К лету «плачевный» эпизод подзабылся, и я стал принимать участие в боях и набегах. На сей раз мы орудовали самострелами, стреляющими кусочками проволоки – шпунтиками. И здесь Родик отличился, подкравшись к Саньке со спины и всадив ему шпунтик под лопатку. С расстояния трех шагов. Причём, в это время мы были уверены, что Родик «свой». В конце боевого дня, когда жорики до сих пор удерживали за собой часть слободской «земли», и обстановка была жаркой до предела, я услыхал доносящиеся из-за сарая странные звуки. Завернув за угол, я увидел там Родика, в лапах которого билась Лёнька, пытаясь отстраниться от слюнявых губ, которые припечатывали к ней липкие поцелуи и норовили присосаться к её рту. Лёнькина кепка упала. Отросшие за зиму волосы рассыпались по плечам. Она поскуливала и всхлипывала. Сейчас она была не бедовым Лёнькой, а попавшей в беду Алёнкой. Но и мне в этот миг было нелегко. Весь мой организм стремился сдать назад, исчезнуть, забыть, что видел. Но неожиданно для самого себя я произнёс: «Родик, пусти её». Тот отвлёкся от растерзанной Лёньки, повернулся ко мне и застыл. Было видно, что он в недоумении. Родик опустил руки, уставившись на меня. Освобождённая Ленька сползла на землю, уткнула лицо в колени и заплакала. Понятно, что мне сейчас предстоит узнать на себе всю силу гнева этого Голема. Но тот медлил. И вдруг мне стало ясно, что он трусит. Я устрашил Родика! Я!!! Теперь пусть он боится меня! Захотелось поквитаться с ним за весь свой страх и унижения, заставить его ползать на толстом брюхе, валяться в пыли, вымаливать прощение. У меня уже была готова сорваться команда «На колени!», но вдруг я понял, что взгляд Родика обращён к чему-то позади меня. Обернулся и увидел, что сзади стоят цепью жорики и слободчане вперемешку, и гневно раздувают ноздри, как щенки перед лаем. Дурачок недовольно заворчал и удалился, озираясь. Больше в наших играх он не участвовал.

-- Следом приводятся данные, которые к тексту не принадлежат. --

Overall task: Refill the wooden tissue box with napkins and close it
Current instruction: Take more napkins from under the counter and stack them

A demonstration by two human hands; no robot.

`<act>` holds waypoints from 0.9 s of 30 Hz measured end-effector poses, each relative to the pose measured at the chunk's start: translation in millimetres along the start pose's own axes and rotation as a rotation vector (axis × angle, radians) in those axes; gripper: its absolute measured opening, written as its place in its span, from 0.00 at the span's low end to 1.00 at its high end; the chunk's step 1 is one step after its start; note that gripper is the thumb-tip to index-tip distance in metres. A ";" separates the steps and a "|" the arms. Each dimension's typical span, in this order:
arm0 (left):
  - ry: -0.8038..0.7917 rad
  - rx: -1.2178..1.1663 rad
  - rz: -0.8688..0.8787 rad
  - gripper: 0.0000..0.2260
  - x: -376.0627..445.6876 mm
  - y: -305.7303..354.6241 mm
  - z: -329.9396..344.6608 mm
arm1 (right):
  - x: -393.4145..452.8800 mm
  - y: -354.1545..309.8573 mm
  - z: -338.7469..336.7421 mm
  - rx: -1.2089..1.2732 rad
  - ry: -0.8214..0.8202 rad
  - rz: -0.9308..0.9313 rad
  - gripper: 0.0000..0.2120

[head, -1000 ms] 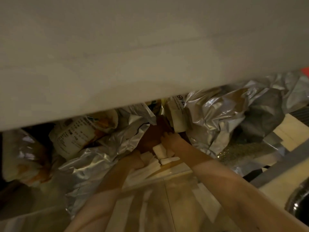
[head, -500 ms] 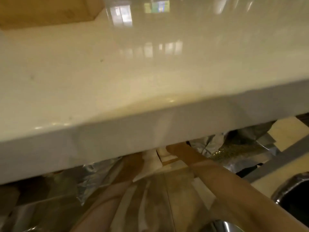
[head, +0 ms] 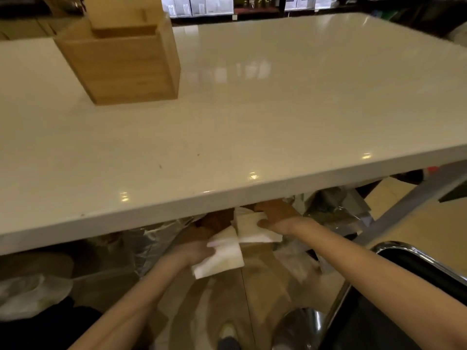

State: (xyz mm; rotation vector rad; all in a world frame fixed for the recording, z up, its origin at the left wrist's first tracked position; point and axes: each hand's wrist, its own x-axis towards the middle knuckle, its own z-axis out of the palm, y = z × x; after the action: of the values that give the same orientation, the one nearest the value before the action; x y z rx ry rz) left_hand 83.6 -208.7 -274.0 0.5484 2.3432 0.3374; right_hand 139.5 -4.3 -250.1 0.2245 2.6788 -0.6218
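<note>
The wooden tissue box (head: 121,61) stands open on the far left of the white table (head: 278,102), its lid part (head: 118,11) propped upright at the back. Below the table's front edge, my left hand (head: 194,251) grips a stack of white napkins (head: 219,258). Just right of it, my right hand (head: 275,215) holds a second stack of napkins (head: 252,228). The two stacks touch at their inner corners. Both hands are well in front of and below the box.
Crinkled silver foil bags (head: 156,238) lie under the table. A black chair with a chrome frame (head: 404,281) stands at the lower right. A grey table leg (head: 409,205) slants at right. Shelves with white boxes (head: 199,5) line the back.
The view has risen from under the table to above its top, bringing the wooden box into sight. Both hands have drawn napkin stacks back out toward the table's front edge.
</note>
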 end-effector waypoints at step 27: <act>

На следующий день жориков вёл в бой другой атаман.
02/02/2008
Нет мира под оливами
В самый разгар боя было не до того, но как только стрельба из самострелов и рогаток поутихла, мне приспичило. Я метнулся за сарай, а там Серый, один из жориков. Он был и старше, и сильнее, и, что там говорить, поотчаяннее меня – одной рогаткой не обходился, всегда норовил в рукопашную, до крови или до рубашки вдрызг. Я хотел исчезнуть, но Серый схватил за пояс:
– Ты что тут ищешь? Заныкаться*?
– Я пи́сaть. – в то время я это действие по-другому не называл – старшие в семье не велели.
– Ладно, давай за тем углом, чтобы тебя не засекли. И сразу ко мне.
Пришлось вернуться к Серому, ведь иначе поймает и отлупит. Сейчас, был уверен, тоже достанется, но не так – между сараями тесно, не размахнёшься, да и слободские пацаны рядом – отобьют. Но Серый выглядел мирно настроенным. Вытащил пару сигарет «Прима» и одну протянул мне:
– Закуривай.
– Не, мне сейчас домой, обедать. Бабушка учует.
– Побудешь со мной, пока все разойдутся, а потом дуй к бабушке.
– А ты чего тут сидишь?
– Надоело.
– Что надоело?
– Да войнуха.
– Как!? – в голове не укладывалось; лучший боец улицы Жореса признаётся в таком, расскажу слободским – не поверят.
– А чего дома не остался?
– Домой пацаны прибегут, звать будут, а тут никто не знает, что я ныкаюсь, думают, воюю где-то.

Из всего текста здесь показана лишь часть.